**REQUIRED ACTION:** In the listing below, a line holding "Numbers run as" and a line holding "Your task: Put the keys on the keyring" mark the range. Retype both exactly, with all lines between them.

━━ INFORMATION SUPPLIED ━━

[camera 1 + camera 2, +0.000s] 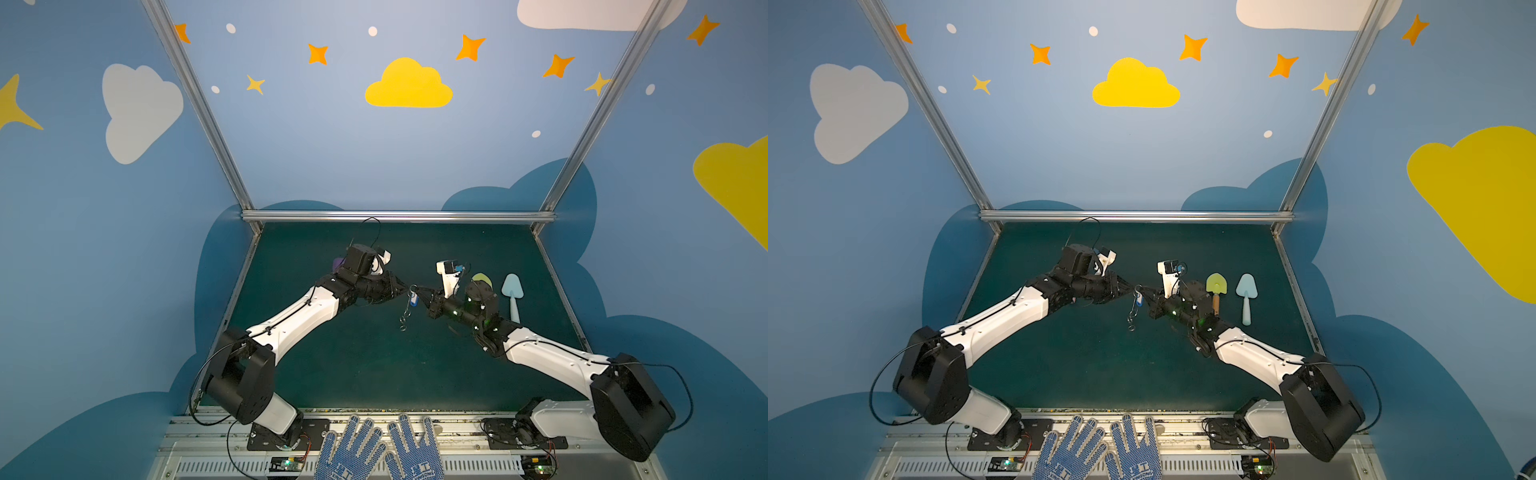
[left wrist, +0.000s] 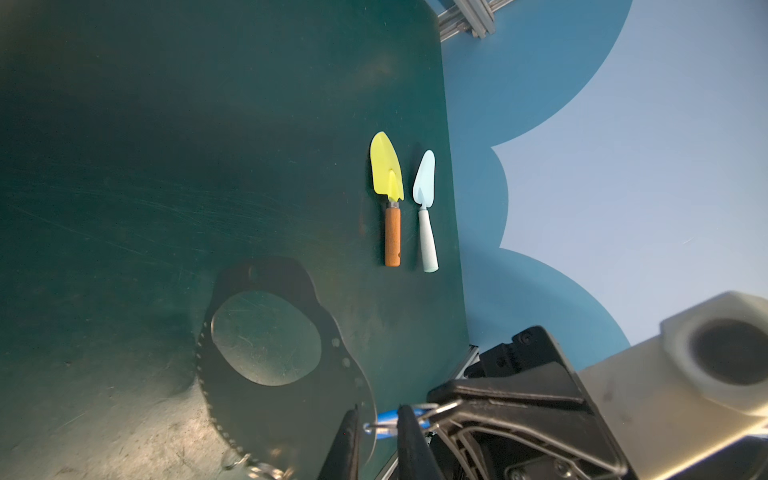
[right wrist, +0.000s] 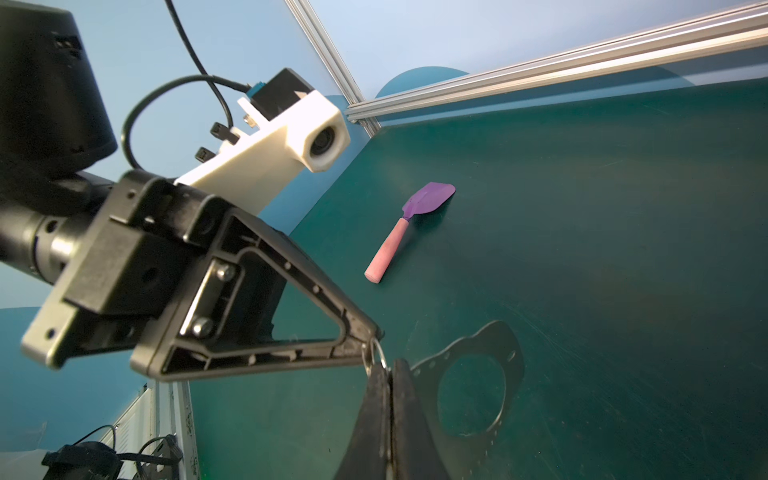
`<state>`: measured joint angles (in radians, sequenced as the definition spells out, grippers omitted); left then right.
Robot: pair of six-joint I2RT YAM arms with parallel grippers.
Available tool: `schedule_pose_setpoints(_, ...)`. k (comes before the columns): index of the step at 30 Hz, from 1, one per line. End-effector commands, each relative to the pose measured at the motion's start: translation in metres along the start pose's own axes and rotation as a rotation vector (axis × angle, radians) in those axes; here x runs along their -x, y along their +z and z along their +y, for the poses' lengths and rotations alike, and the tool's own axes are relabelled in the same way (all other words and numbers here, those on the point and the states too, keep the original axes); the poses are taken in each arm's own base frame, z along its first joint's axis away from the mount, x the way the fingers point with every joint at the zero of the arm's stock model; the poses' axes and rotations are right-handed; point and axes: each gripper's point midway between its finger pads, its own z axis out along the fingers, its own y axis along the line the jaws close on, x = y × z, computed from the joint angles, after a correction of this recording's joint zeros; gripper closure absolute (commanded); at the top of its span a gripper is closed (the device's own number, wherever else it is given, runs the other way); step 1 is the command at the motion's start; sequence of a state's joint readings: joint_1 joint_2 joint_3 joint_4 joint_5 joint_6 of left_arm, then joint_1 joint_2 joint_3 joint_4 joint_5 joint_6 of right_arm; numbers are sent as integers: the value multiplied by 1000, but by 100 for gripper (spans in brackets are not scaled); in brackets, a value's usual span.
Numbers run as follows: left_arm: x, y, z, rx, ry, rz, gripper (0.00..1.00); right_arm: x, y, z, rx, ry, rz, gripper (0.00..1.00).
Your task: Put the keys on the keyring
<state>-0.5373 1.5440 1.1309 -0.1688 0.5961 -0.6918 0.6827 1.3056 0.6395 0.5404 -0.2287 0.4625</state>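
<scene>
My two grippers meet tip to tip in mid-air over the middle of the green table. The keyring (image 2: pixel 291 399), a flat grey oval band with small holes along its edge, hangs edge-on below them in both top views (image 1: pixel 404 318) (image 1: pixel 1132 319). My right gripper (image 3: pixel 390 365) (image 1: pixel 419 290) is shut on a small wire ring at the band's edge (image 3: pixel 513 374). My left gripper (image 2: pixel 378 419) (image 1: pixel 407 289) is nearly shut, with the keys (image 2: pixel 386 415) across its narrow gap. Their blue tag (image 1: pixel 412 298) (image 1: pixel 1138 300) dangles just under the tips.
A yellow shovel with a wooden handle (image 2: pixel 388 183) (image 1: pixel 1217 284) and a pale blue shovel (image 2: pixel 424 187) (image 1: pixel 512 286) lie at the right of the table. A purple shovel with a pink handle (image 3: pixel 428 197) lies at the back left. Blue dotted gloves (image 1: pixel 374 449) rest at the front edge.
</scene>
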Motion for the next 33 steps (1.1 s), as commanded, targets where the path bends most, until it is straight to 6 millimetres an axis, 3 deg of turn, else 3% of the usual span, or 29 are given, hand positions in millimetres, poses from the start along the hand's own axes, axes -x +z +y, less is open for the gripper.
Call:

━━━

**YOUR SOLUTION:**
Numbers run as follows: left_arm: x, y, z, rx, ry, rz, gripper (0.00..1.00); right_arm: x, y, z, rx, ry, rz, gripper (0.00..1.00).
Your task: Put the keys on the keyring

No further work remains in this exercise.